Suicide Assessment | Part 2 Gathering Information: Ask/Listen/Clarify
In Part One of this series on Suicide Assessment, I introduced a Framework to Guide Assessment based on the Four Core Principles used by 988 centers nationwide. Here, in Part 2, I will begin to explore how, in conversations with your client, you can begin to gather the information needed for your full assessment, focusing on how to ASK about suicide, LISTEN to your client’s story, and CLARIFY missing pieces of your assessment.

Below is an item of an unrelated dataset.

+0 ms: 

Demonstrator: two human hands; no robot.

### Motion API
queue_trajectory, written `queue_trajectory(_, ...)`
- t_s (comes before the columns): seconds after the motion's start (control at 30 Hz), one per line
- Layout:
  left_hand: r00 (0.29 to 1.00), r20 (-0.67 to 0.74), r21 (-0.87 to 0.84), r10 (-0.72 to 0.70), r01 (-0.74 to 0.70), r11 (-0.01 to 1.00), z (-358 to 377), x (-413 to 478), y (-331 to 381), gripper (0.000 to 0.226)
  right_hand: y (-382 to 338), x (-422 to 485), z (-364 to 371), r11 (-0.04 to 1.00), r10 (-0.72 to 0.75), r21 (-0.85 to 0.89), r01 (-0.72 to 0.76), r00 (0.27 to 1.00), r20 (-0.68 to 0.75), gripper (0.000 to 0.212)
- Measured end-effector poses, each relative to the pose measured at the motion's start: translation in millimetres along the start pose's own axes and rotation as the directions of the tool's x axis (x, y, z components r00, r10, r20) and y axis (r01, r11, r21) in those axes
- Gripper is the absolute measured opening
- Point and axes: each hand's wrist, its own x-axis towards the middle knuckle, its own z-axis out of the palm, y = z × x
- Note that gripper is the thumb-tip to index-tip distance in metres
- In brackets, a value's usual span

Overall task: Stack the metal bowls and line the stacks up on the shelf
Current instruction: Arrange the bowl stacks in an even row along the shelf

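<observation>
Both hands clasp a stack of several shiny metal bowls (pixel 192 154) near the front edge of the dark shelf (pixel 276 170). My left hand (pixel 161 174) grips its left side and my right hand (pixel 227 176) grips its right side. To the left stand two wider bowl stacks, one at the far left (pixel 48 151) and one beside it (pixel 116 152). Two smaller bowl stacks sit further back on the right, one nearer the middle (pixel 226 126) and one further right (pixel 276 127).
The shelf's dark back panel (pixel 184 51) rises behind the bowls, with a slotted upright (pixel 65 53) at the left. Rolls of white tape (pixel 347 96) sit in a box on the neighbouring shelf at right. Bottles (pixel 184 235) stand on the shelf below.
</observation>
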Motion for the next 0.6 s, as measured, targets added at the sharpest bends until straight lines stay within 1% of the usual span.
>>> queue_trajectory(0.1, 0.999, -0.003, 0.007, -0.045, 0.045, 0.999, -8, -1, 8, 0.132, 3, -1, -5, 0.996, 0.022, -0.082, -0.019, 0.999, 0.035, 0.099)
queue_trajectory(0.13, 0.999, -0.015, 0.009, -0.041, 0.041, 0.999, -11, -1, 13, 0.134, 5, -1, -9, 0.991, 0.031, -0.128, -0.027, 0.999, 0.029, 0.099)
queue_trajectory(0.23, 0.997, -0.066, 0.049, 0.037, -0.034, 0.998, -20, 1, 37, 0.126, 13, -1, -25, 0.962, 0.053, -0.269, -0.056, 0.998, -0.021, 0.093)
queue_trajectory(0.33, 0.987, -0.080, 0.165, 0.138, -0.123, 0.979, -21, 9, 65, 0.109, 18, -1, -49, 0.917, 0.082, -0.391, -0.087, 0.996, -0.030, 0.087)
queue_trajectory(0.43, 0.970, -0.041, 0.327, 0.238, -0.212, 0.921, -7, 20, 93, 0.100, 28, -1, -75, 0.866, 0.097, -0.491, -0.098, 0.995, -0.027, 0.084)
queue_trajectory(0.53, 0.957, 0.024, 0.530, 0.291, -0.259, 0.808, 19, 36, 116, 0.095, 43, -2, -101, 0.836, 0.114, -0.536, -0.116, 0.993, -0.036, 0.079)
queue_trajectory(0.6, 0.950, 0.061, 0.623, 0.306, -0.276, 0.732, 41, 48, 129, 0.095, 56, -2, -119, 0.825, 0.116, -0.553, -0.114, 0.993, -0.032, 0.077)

Knowing about risk and protective factors for suicide, recognizing warning signs of immediate danger, and understanding the Four Core Principles of Assessment are helpful foundational steps to developing a confident approach to the assessment of suicide risk. Yet even with this knowledge, engaging clients in an open conversation about their thoughts of suicide - while you gather details essential to understanding their risk - presents its own challenges.
ASK
Talking to clients about suicide is stressful, even for the most experienced clinician - even if it's something you do all the time. I have worked in the field of suicide prevention for over 25 years and yet I still experience a moment’s pause before the word suicide comes out of my mouth. It’s just not easy. But whenever you have any concerns about suicide, you must ask about it, and you must ask about it directly:
Are you thinking of suicide?
Are you thinking of killing yourself?
Practice saying these questions until you can say them without hesitation. Use the word “suicide” - say it out loud when alone or practice these questions with colleagues - anyway that helps increase your comfort. Avoid softer language: you don’t want to ask, “Are you thinking of harming yourself?” (unless you intend to ease into asking directly about suicide as a follow-up question). Asking alone about “harming yourself” can be misleading - they may say no - they are not actually thinking of harming themselves they are considering ending their life, and these are two very different things.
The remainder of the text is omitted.